Despite these horror stories, Johnstone is sanguine that 2019 will be a promising year for tech on the ASX, saying successful mid-market players are creating a positive wake for startups who might be mulling a listing. Additionally, he believes there are a number of startups close to reaching “critical mass” who could potentially head public this year.
However, he acknowledges the high-stakes world of public markets is not for everyone, and advises that companies should have strong forecastability and sizeable revenues before ringing the bell.
“Public markets reward forecastability and punish surprises, and when listings haven’t gone so well it’s often due to surprises and less than perfect governance,” he says.
“So if you’re still in your growth stage where revenues are gyrating month-to-month, maybe a public market environment is not for you.”
While Johnstone notes there’s no “hard and fast” rule for when private businesses should list, he says startups should endeavour to show a clear path to profitability, and should also think about the sort of investors they may attract if public.

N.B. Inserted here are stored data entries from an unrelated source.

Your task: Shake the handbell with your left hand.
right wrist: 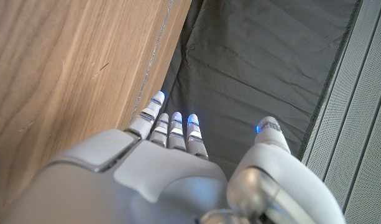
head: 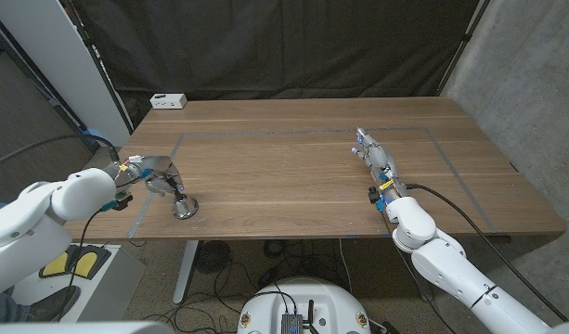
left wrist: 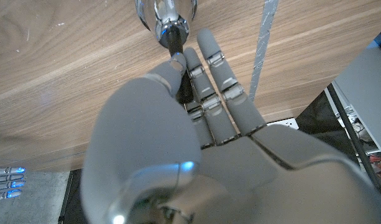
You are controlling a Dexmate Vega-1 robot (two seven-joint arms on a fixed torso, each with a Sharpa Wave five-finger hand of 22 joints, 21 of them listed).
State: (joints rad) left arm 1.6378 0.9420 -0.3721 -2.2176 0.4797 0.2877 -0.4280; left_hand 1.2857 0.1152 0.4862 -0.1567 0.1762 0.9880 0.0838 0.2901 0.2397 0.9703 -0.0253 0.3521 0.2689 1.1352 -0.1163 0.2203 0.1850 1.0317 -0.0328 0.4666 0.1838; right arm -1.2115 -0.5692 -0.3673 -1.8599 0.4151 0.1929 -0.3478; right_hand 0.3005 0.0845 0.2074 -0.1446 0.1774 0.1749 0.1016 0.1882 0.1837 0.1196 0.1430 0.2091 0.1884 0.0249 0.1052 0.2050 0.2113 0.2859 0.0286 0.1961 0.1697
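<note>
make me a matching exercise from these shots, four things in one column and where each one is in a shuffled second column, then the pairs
Things:
1. handbell
2. left hand
3. right hand
4. white box

Places or states:
A. at the table's far left corner
B. fingers stretched out, holding nothing, over the table's right part
C. chrome, standing on the table near the front left edge
D. fingers around the black handle

Pairs: 1-C, 2-D, 3-B, 4-A
</note>
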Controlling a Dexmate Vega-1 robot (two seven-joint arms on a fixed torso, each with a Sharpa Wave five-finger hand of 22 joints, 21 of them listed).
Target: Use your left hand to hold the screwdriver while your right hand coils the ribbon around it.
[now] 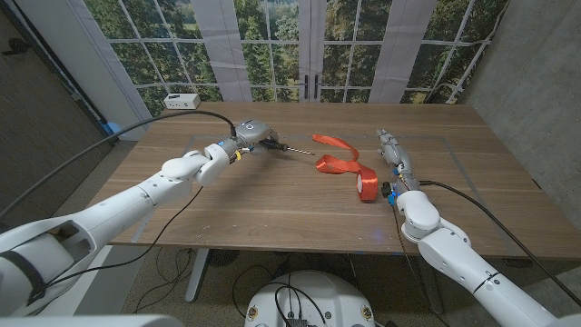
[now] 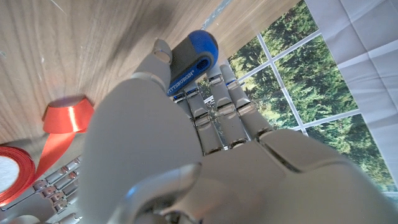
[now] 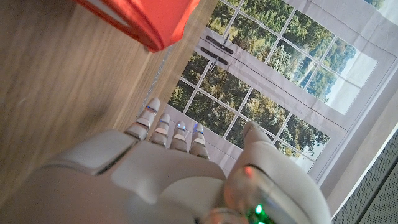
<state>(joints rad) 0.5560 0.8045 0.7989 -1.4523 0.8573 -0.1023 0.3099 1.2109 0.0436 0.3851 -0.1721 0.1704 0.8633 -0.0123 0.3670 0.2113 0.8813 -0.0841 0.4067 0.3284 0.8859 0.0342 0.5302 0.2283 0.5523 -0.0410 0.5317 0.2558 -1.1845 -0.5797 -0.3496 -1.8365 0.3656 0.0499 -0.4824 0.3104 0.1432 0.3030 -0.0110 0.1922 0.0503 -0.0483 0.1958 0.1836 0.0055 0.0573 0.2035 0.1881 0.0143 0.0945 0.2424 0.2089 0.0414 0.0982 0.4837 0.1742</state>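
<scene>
My left hand [image 1: 251, 134] is at the table's back left and grips the blue handle of the screwdriver [image 2: 194, 56]. The thin metal shaft [image 1: 295, 148] points right, toward the ribbon. The red ribbon [image 1: 338, 163] lies loose on the table's middle, ending in its spool [image 1: 367, 185]. It also shows as a red band [image 2: 62, 117] in the left wrist view and as a red fold [image 3: 149, 18] in the right wrist view. My right hand [image 1: 394, 153] stands just right of the ribbon, fingers straight, holding nothing.
A white box [image 1: 182, 101] sits at the back left corner of the wooden table [image 1: 272, 213]. A black cable [image 1: 172, 118] arcs over my left arm. Windows and a grey wall stand behind the table.
</scene>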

“From an institutional point of view, small-cap investors typically look at businesses with a market capitalisation of $100 million or more, anything smaller than that and sources of capital becomes more niche,” he says.
“You need the right processes, strong forecastability, and maturity in your business to withstand the scrutiny of public markets.”
Paul Naphtali, co-founder of Australian VC firm Rampersand, is less enthused about the year ahead for tech listings, saying much of the growth is happening at the liquid end of the market, leaving small to mid-caps in the cold.
“I think a lot of companies learnt a lesson from 2018: stay off the exchanges,” he says.
Like many venture capitalists, Naphtali doesn’t encourage startups to head public, saying he thinks many growing startups are better placed as private companies. Additionally, the investor says many investment term sheets now feature clauses to prevent startups from listing on the ASX too early.
“I don’t think the market is that receptive to lower-revenue and small-cap companies. For growth companies with strong revenues and good stories there are always exceptions, but in general, the exchange is not the natural home for many early-stage companies.”
Partner at early-stage investment firm M8 Ventures Emily Rich also agrees with Naphtali, saying while there were pros and cons when it came to startups seeking a listing over other forms of investment, her typical advice to startup founders was to steer clear.
“When discussing this with startups, my general advice is to leave the ASX to more mature stage companies. Hard times can fall upon those who list too early. Explore your options, speak with people investing in your space and leave your ego at the door when it comes to course correction,” Rich says.
“Australia has done a great job of investing in technology companies and it will continue to do so.”
She advises any startups considering going public to seek proper advisors and to consider all options.